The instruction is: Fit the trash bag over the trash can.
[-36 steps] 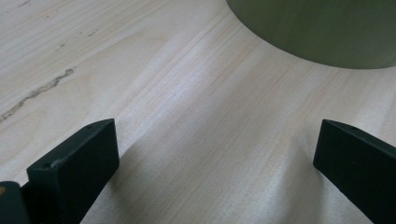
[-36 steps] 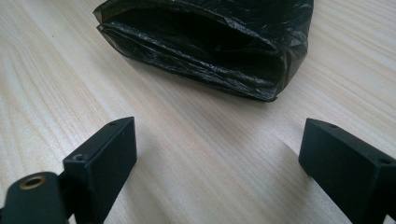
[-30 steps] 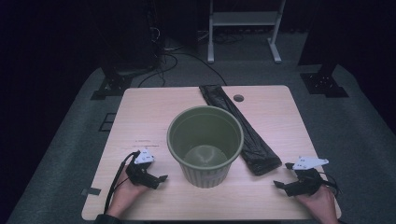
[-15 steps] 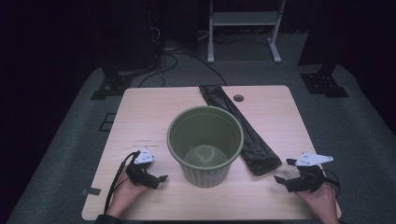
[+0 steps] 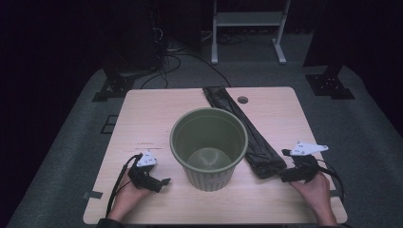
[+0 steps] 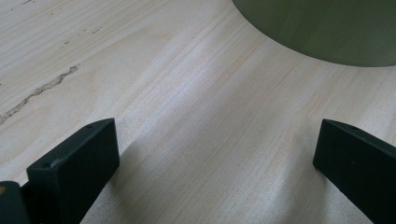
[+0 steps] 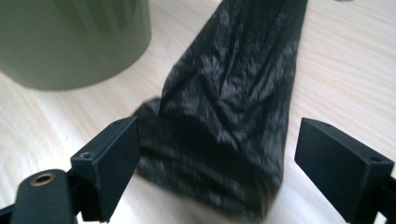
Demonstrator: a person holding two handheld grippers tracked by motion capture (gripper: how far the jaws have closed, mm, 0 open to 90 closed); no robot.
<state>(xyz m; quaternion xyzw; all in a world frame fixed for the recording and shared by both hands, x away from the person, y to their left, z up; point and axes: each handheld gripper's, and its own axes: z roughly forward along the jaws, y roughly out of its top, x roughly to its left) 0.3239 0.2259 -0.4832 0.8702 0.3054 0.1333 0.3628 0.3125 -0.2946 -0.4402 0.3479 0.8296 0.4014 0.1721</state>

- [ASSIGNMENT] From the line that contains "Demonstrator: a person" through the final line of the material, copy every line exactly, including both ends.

- [ANSWER]
Demonstrator: a person holding two handheld grippers tracked by motion capture (gripper: how far the jaws have closed, mm, 0 open to 90 closed); no robot.
<state>(xyz m; quaternion xyzw; all in a world frame fixed for the recording and shared by both hands, x away from the person, y to their left, z up; point and axes: each handheld gripper's, and its own axes: z roughly forward along the jaws, y roughly out of its top, x roughly to its left) 0.3239 0.2259 -0.4832 0.8702 0.3054 0.1333 0.3628 0.3125 -0.2946 -0.4402 0.3479 0.8296 0.4014 0.1721</state>

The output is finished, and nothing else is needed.